### TASK OBJECTIVE:
All that should be output is the block of lines below from the line with "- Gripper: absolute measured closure" to the line with "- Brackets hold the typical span", both included, exactly as written.

### MATERIAL PROVIDED:
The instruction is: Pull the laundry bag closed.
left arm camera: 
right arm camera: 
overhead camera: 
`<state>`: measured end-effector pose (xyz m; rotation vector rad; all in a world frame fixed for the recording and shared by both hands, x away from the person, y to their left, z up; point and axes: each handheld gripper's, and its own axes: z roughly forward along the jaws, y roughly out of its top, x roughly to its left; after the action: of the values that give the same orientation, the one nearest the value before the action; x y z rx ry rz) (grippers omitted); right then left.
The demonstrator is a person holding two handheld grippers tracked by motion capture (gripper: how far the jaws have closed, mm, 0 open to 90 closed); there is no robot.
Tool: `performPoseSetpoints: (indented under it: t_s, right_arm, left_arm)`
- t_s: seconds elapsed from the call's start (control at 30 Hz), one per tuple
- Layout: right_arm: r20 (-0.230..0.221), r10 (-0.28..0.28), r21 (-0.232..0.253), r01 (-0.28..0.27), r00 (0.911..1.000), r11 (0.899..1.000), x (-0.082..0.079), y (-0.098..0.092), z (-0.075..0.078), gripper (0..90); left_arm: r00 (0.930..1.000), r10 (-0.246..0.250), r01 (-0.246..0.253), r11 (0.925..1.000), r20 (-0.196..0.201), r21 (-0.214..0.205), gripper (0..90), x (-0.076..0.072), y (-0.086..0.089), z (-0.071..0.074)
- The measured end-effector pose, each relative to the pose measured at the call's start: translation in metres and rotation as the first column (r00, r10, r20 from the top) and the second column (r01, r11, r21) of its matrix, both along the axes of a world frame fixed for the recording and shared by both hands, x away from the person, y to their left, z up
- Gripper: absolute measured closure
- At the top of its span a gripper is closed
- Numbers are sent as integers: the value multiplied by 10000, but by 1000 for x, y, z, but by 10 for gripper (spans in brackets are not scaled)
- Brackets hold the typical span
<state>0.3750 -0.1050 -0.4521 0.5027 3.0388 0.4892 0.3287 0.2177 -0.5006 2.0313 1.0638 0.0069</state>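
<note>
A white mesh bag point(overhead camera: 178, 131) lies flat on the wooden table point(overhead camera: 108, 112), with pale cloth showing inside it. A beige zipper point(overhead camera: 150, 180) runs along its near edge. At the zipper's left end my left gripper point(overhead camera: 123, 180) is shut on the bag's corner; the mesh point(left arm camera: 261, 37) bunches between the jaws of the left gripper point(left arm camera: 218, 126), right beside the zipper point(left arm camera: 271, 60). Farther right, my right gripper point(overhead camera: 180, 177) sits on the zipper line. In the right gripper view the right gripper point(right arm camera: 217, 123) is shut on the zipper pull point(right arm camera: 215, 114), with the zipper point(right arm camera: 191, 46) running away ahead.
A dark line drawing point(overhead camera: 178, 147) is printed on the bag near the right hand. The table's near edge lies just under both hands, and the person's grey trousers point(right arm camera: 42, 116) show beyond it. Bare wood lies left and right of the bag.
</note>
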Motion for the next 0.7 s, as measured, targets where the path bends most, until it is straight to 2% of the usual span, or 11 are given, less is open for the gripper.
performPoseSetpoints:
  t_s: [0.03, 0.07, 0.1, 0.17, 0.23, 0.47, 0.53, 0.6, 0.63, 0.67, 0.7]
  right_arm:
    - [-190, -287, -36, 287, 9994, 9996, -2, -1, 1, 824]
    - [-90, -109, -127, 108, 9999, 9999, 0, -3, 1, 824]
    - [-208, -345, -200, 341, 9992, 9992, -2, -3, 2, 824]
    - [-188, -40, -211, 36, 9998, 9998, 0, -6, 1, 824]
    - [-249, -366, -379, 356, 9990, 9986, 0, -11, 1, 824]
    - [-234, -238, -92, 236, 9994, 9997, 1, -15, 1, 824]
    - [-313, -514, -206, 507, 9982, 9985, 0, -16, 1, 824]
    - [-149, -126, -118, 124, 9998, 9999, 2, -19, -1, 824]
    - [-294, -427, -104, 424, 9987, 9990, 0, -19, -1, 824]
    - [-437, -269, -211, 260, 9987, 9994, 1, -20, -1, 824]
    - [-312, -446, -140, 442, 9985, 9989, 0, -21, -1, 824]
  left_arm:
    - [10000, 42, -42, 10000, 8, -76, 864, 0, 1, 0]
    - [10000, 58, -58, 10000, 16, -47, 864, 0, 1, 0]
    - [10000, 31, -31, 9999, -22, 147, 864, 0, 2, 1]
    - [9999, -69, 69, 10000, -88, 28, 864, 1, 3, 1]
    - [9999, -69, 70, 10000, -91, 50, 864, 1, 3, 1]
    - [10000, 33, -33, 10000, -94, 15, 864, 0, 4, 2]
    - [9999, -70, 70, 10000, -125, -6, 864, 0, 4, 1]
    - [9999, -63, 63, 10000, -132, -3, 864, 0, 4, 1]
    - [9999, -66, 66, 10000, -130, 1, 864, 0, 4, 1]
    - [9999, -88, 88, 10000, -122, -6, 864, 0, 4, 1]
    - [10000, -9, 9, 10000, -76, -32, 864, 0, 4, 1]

### PROBLEM SOLUTION:
- Gripper: absolute measured closure
- At the top of its span a gripper is closed
- Numbers are sent as integers: the value multiplied by 10000, but by 1000 for x, y, z, but by 10 for gripper (spans in brackets are not scaled)
- Brackets hold the typical span

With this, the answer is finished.